**PROBLEM STATEMENT**
Would you transcribe the whole listing exactly, minus its pictures?

※

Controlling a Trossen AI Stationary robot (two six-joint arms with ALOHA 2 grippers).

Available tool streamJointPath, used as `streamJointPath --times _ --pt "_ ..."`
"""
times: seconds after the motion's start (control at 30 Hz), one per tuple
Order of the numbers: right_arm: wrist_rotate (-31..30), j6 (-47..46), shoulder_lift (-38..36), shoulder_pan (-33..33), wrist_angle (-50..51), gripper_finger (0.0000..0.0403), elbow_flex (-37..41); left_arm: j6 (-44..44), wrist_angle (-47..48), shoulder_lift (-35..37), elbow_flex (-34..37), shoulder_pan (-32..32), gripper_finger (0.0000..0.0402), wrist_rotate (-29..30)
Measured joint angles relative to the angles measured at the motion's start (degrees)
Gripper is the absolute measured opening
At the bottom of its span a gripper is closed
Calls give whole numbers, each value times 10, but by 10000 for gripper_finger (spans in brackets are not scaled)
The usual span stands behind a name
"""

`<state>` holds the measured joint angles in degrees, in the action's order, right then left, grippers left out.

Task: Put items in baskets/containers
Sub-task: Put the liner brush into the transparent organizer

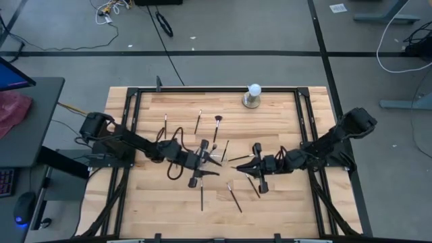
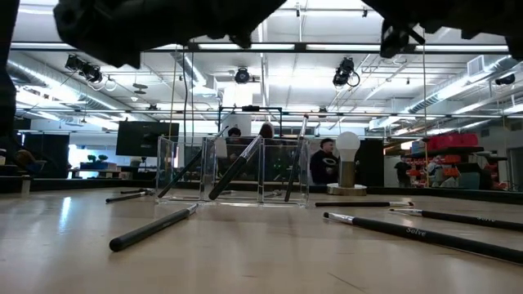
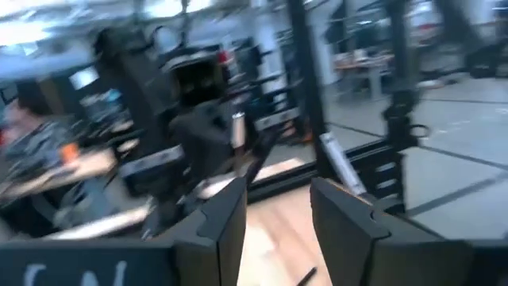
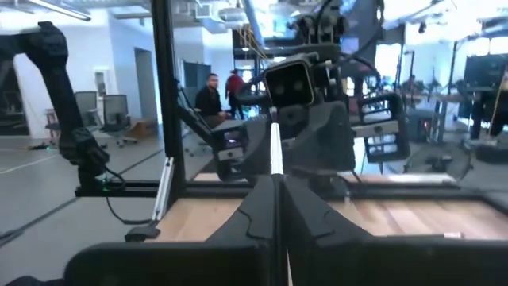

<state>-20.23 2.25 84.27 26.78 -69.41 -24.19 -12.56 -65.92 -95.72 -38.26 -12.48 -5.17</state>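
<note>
Centrally in the high view, the left gripper (image 1: 210,160) hangs with its two dark fingers (image 3: 226,226) apart, a clear gap between them and nothing in it. The right gripper (image 1: 244,164) faces it from the frame's right, fingers pressed together on a thin pale brush handle (image 4: 275,151) that stands up from the seam between them. Both dark jointed arms reach in low from the table's outer edges toward the middle, wrists nearly meeting.

The small clear plastic rectangular tray (image 2: 233,170) sits mid-frame in the low view, its thin transparent walls upright, with several slender dark-handled makeup brushes (image 2: 237,166) leaning slanted inside it. More thin brushes lie flat on the light wooden slatted tabletop (image 1: 283,202): some in the upper middle of the high view (image 1: 217,127), others in the lower middle (image 1: 234,196). A white ball on a round metal base (image 1: 252,96) stands near the top edge, well apart from the grippers.
</note>
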Motion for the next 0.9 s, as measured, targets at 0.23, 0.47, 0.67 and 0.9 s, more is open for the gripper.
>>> streamJointPath --times 0.23,0.47,0.67,0.9 --pt "19 19 0 -9 5 10 -14 -13 8 -42 -74 1 213 24" --pt "20 17 0 -9 16 10 -14 -20 23 -56 -114 0 223 17" --pt "19 18 0 -9 17 10 -14 -16 32 -56 -122 -3 151 14" --pt "21 19 0 -9 19 10 -14 -16 39 -56 -122 -3 51 15"
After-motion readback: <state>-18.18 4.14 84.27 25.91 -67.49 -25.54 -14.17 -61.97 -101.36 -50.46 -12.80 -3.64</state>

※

**RESPONSE**
Controlling a Trossen AI Stationary robot (two six-joint arms with ALOHA 2 grippers).

Available tool streamJointPath, used as `streamJointPath --times _ --pt "_ ..."`
"""
times: seconds after the motion's start (control at 30 Hz), one per tuple
Order of the numbers: right_arm: wrist_rotate (-31..30), j6 (-47..46), shoulder_lift (-38..36), shoulder_pan (-33..33), wrist_angle (-50..51), gripper_finger (0.0000..0.0403), elbow_flex (-37..41); left_arm: j6 (-44..44), wrist_angle (-47..48), shoulder_lift (-35..37), elbow_flex (-34..37), shoulder_pan (-32..32), gripper_finger (0.0000..0.0402), wrist_rotate (-29..30)
Measured joint angles relative to the angles measured at the motion's start (degrees)
Gripper is the absolute measured opening
At the bottom of its span a gripper is closed
Calls give whole numbers, each value times 10, but by 10000 for gripper_finger (spans in brackets are not scaled)
The usual span stands behind a name
"""

`<state>` holds the measured joint angles in degrees, in the action's order, right then left, grippers left out.

Task: Put items in baskets/containers
Sub-task: Put the liner brush into the transparent organizer


<state>-20.23 2.25 84.27 26.78 -69.41 -24.19 -12.56 -65.92 -95.72 -38.26 -12.48 -5.17</state>
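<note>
Centrally in the high view, the left gripper (image 1: 210,160) hangs with its two dark fingers (image 3: 226,226) apart, a clear gap between them and nothing in it. The right gripper (image 1: 244,164) faces it from the frame's right, fingers pressed together on a thin pale brush handle (image 4: 275,151) that stands up from the seam between them. Both dark jointed arms reach in low from the table's outer edges toward the middle, wrists nearly meeting.

The small clear plastic rectangular tray (image 2: 233,170) sits mid-frame in the low view, its thin transparent walls upright, with several slender dark-handled makeup brushes (image 2: 237,166) leaning slanted inside it. More thin brushes lie flat on the light wooden slatted tabletop (image 1: 283,202): some in the upper middle of the high view (image 1: 217,127), others in the lower middle (image 1: 234,196). A white ball on a round metal base (image 1: 252,96) stands near the top edge, well apart from the grippers.
</note>
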Motion for the next 0.9 s, as measured, targets at 0.23, 0.47, 0.67 and 0.9 s, more is open for the gripper.
>>> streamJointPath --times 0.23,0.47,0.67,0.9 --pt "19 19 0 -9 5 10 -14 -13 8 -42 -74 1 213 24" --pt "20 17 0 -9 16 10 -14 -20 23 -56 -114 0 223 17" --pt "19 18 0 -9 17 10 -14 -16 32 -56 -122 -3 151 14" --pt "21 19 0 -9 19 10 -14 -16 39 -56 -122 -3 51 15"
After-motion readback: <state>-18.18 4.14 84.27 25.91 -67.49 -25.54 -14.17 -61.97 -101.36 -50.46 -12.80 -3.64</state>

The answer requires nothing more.